=== AIM OF THE EXERCISE ===
Leave every picture out, and give again exactly the lines from the one containing "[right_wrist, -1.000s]" through the end of the listing.
==================================================
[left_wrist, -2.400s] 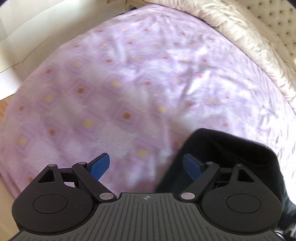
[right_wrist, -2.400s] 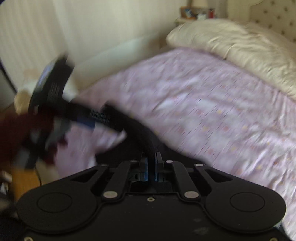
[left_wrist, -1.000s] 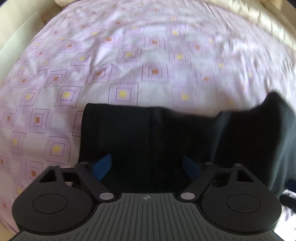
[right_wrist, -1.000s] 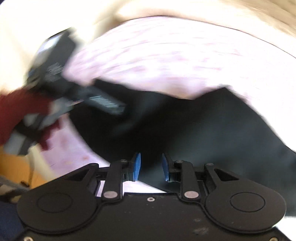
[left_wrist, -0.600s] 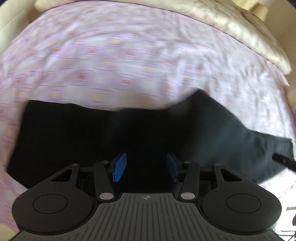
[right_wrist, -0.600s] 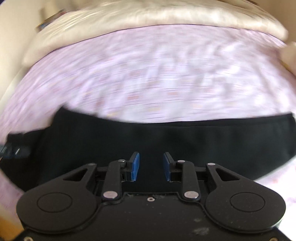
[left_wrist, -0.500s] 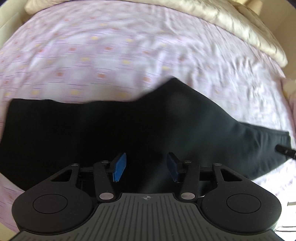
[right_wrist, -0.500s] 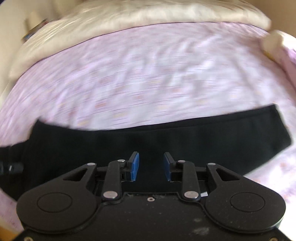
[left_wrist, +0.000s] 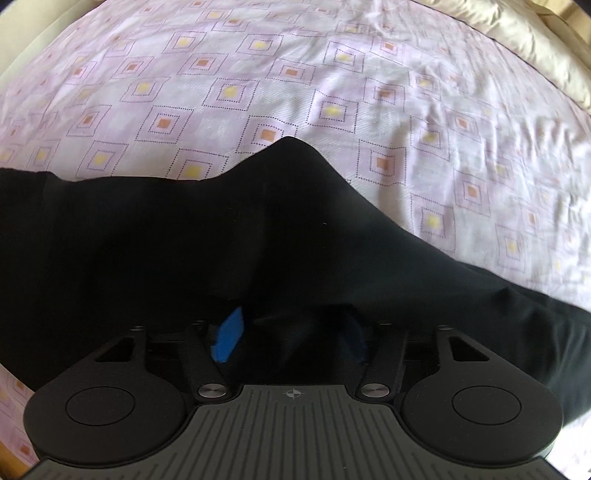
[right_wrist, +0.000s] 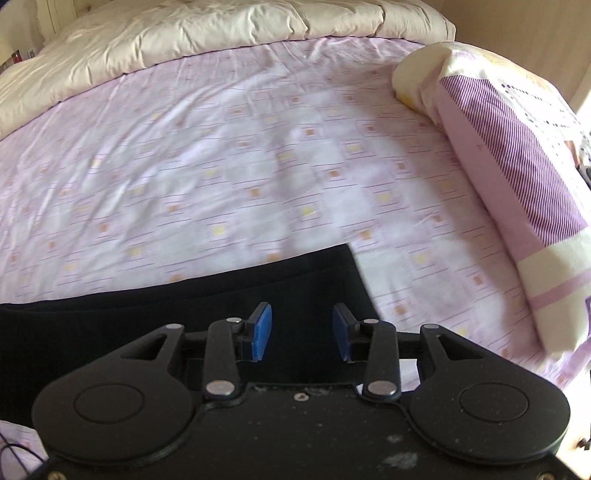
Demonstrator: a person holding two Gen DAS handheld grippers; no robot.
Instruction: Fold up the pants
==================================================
=== REPLY TO THE TASK ===
[right_wrist, -1.000s] 
[left_wrist, -0.600s] 
[right_wrist, -0.600s] 
[left_wrist, -0.500s] 
[right_wrist, -0.500s] 
[left_wrist, +0.000s] 
[right_wrist, +0.000s] 
Demonstrator: a person holding two Gen DAS handheld grippers; no robot.
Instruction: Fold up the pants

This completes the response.